Last year’s lineup was not the most amazing thing, but it also wasn’t the worst. I could still identify with a couple veteran acts, like The Devil Wears Prada, Yellowcard, Every Time I Die and Less Than Jake. I even enjoyed some newcomers, like Beartooth and Volumes.
But this year, upon looking at the lineup, I recognized two bands I grew up listening to: Matchbook Romance and Family Force 5. Then there was a bunch of other bands I’ve never heard of, which made me feel unnecessarily old.
So, I gave every artist a fair listen. I didn’t hate everything I heard — I found this awesome Japanese hardcore band, Crossfaith, that had a very unique sound, as well as pop-punk group, Trophy Eyes, that had just enough of an old-school punk sound to intrigue me.
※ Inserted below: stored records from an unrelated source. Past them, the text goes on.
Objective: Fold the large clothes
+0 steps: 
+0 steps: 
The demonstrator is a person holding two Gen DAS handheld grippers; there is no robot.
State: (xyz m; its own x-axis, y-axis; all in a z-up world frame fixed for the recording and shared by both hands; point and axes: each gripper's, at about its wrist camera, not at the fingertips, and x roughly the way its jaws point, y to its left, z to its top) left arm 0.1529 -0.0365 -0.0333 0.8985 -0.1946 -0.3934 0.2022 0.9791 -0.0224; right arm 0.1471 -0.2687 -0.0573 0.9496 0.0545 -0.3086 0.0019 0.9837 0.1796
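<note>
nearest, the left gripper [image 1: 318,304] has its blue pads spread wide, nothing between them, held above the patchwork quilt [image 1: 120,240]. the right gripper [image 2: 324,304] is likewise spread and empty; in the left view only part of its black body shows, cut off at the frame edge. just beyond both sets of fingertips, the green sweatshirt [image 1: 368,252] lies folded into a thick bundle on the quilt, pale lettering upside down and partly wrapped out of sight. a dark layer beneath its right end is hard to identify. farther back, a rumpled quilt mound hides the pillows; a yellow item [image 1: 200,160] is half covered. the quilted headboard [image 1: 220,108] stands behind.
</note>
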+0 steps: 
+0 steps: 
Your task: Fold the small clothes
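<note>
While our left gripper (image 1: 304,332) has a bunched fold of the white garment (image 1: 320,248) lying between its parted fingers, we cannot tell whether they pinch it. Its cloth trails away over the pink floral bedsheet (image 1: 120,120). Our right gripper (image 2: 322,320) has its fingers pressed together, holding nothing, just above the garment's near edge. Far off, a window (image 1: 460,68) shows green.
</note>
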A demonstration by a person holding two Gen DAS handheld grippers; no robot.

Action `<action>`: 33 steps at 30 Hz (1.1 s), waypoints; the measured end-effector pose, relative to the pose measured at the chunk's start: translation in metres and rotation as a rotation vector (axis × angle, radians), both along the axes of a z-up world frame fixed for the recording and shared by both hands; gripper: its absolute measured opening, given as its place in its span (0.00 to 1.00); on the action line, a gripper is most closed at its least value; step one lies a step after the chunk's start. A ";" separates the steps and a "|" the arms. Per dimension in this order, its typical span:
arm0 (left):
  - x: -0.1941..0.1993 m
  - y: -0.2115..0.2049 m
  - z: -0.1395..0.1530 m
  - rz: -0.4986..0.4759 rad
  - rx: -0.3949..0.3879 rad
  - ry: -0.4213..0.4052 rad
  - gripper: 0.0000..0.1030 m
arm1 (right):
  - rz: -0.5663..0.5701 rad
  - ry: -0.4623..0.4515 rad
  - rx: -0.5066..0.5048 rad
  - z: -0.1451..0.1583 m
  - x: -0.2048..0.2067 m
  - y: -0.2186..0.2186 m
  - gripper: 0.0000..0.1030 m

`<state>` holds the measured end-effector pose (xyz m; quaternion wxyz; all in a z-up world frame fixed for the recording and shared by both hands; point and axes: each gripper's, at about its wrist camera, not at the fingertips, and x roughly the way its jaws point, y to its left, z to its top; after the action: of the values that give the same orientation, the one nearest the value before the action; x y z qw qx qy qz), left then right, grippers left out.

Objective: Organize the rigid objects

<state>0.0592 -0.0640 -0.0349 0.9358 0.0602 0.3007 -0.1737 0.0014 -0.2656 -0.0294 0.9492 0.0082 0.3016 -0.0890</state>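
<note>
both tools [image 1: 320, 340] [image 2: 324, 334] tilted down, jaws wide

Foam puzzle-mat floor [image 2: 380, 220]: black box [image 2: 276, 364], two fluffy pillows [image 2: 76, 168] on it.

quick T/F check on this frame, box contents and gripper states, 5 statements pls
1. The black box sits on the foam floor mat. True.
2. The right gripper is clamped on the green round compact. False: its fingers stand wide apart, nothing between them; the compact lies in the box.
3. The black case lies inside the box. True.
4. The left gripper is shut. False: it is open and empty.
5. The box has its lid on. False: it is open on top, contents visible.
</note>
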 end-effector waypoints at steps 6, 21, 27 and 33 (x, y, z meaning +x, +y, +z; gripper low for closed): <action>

But then, I noticed two alarming trends for the majority of the remaining artists: electronic music and generic-sounding hardcore groups.
The electronic “bands” irk me the most. Sure, it’s an industry where music is dominated by laptops, but I don’t see why electronic acts were billed on the Warped Tour, which is known as a punk-rock show. It seems that brining in these acts is based on a desire to stay relevant — which means, in the process losing its roots.
I love hardcore music — the kind that offers a unique and distinguishable sound, or at least a sound that brings something different to the table. As for this year’s bands in that genre, they bring nothing unique.
I get that music will naturally evolve and that the Warped Tour bands will always change, but I am still shocked by the lack of familiar names and the general lack of a punk-rock sound, which is what makes the Warped Tour’s atmosphere.
The lineup is still subject to change. Each week, the tour is slated to announce five new bands that will be on the tour, but at this point, if the next couple weeks don’t see serious improvement, I’ll skip this year’s Denver show.
Maybe they’re just saving all the best for last? Maybe they’ll announce on April 1 that this lineup is all a hoax and announce a real lineup that’s much better? One can hope.